Legal Name Amount (CDN)

Jewish Community Foundation of Montreal $3,904,684.00
THE ROTHFAM FOUNDATION $3,888,448.00
ISRAEL KOSCHITZKY FAMILY CHARITABLE FOUNDATION $2,967,802.00
SILVER FAMILY CHARITABLE FOUNDATION $2,661,449.00
NATHAN AND LILY SILVER FAMILY FOUNDATION $2,277,118.00
THE JEWISH LEGACY CHARITABLE FOUNDATION $2,172,390.00
THE AMAYN CHARITABLE FOUNDATION $2,047,676.00
DAAT CHARITABLE FOUNDATION $1,744,830.00
THE SHELLO CHARITABLE FOUNDATION $1,727,500.00
THE JACK WEINBAUM FAMILY FOUNDATION $1,245,876.00
The Jonathan and Ethan Lax Foundation $1,222,429.00
THE BUCKINGHAM CHARITABLE FOUNDATION $1,148,893.00
Jewish Foundation of Greater Toronto $1,061,076.00
RAYJO CHARITABLE TRUST $1,037,526.00
THE FRIEDBERG CHARITABLE FOUNDATION $987,217.00
CANADIAN COUNCIL FOR ISRAEL $985,087.00
THE MEYER FAMILY FOUNDATION $961,204.00
THE CANADIAN COMMITTEE FOR THE TEL AVIV FOUNDATION $950,676.00
HERZOG FAMILY TRUST $840,902.00
THE WAYNE TANENBAUM CHARITABLE FOUNDATION $833,500.00
TORAH V’AVODAH CONGREGATION, $801,000.00
THE FRANCES TANENBAUM CHARITABLE FOUNDATION $769,212.00
BINAH CHARITABLE FOUNDATION $661,580.00
COLLEGE BETH JACOB POUR LES ENSEIGNANTS INC $660,352.00
THE JOSEPH TANENBAUM CHARITABLE FOUNDATION $656,175.00
THE SAMUEL AND BESSIE ORFUS FAMILY FOUNDATION $647,000.00
THE HERBERT GREEN FAMILY CHARITABLE FOUNDATION INC. $605,532.00
THE P SCHWARTZ FAMILY FOUNDATION $594,630.00
FAMGLAS FOUNDATION $549,070.00
THE ESTHERELKE TANENBAUM CHARITABLE FOUNDATION $428,212.00
BESSIN FAMILY FOUNDATION $425,996.00
THE JOSEPH AND FANNY TANENBAUM CHARITABLE FOUNDATION $374,650.00
Fondation Johanne & Normand Sternthal/Foundation Johanne & Norman Sternthal $318,120.00
THE FRANKEL FAMILY FOUNDATION $318,079.00
SEMINARY LOAN FUND $306,382.00
CHIMP: Charitable Impact Foundation (Canada) $300,979.00
THE KELMAN CHARITABLE FOUNDATION $284,447.00
BETH OLOTH CHARITABLE ORGANIZATION $270,800.00
THE MORRIS AND BEVERLY BAKER FOUNDATION $257,608.00
UNITED JEWISH APPEAL OF GREATER TORONTO $243,850.00
My Charity Fund $243,190.00
THE ESTARON FOUNDATION $236,544.00
THE S. SIGLER FAMILY CHARITABLE FOUNDATION $224,348.00
THE NUSBAUM FAMILY CHARITABLE FOUNDATION $218,449.00
KEREN HATORAH CHARITY FUND $203,146.00

Table 2 – $200,000+ CDN foundation donors to Mizrachi Canada (2000-2023).

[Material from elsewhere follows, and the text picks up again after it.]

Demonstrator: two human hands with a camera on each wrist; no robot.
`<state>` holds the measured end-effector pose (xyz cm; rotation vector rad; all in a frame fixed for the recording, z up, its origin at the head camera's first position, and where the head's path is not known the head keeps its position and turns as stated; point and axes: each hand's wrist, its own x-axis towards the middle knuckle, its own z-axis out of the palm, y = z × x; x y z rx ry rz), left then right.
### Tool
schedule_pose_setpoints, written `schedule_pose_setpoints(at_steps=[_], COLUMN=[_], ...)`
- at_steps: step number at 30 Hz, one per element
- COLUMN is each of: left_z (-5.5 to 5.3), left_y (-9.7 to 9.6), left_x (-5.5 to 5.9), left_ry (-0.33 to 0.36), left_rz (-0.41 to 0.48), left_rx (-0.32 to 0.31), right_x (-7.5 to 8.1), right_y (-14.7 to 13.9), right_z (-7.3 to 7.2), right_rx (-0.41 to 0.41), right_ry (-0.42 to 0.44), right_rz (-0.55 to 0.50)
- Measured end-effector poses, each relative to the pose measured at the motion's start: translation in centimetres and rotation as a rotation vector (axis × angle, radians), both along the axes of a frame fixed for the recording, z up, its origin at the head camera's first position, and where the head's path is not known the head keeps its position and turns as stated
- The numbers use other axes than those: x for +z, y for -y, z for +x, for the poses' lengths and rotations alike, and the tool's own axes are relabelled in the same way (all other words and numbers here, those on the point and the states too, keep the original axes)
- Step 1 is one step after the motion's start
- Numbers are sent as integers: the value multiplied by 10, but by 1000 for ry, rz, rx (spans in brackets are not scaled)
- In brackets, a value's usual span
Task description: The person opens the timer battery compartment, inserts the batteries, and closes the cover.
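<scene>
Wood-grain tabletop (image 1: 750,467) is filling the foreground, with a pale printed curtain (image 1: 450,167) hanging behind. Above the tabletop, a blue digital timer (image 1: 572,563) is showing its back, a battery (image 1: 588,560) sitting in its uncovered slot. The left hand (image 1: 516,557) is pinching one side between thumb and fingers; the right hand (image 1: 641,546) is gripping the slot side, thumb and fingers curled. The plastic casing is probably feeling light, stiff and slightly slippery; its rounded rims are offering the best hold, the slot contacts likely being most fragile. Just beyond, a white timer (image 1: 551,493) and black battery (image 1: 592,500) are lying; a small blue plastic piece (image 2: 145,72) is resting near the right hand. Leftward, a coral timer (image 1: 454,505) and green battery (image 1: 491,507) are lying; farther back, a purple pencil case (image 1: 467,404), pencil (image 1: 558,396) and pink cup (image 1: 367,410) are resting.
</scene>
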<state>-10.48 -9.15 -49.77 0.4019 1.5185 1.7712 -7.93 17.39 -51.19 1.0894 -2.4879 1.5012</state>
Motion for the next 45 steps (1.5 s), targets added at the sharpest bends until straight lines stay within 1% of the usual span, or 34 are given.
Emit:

This scenario arguably epitomizes the Faustian bargain at the heart of foundational philanthropy in Canada; tax-deductible donations prop up our social service regimes yet also slate resistant indigenous populations for extermination. These are the ‘too big to fail’ of the Canadian charitable sector. The tax regulator, for reasons unknown, has either abandoned its duties, is complicit, or is understaffed to the point of being incapacitated.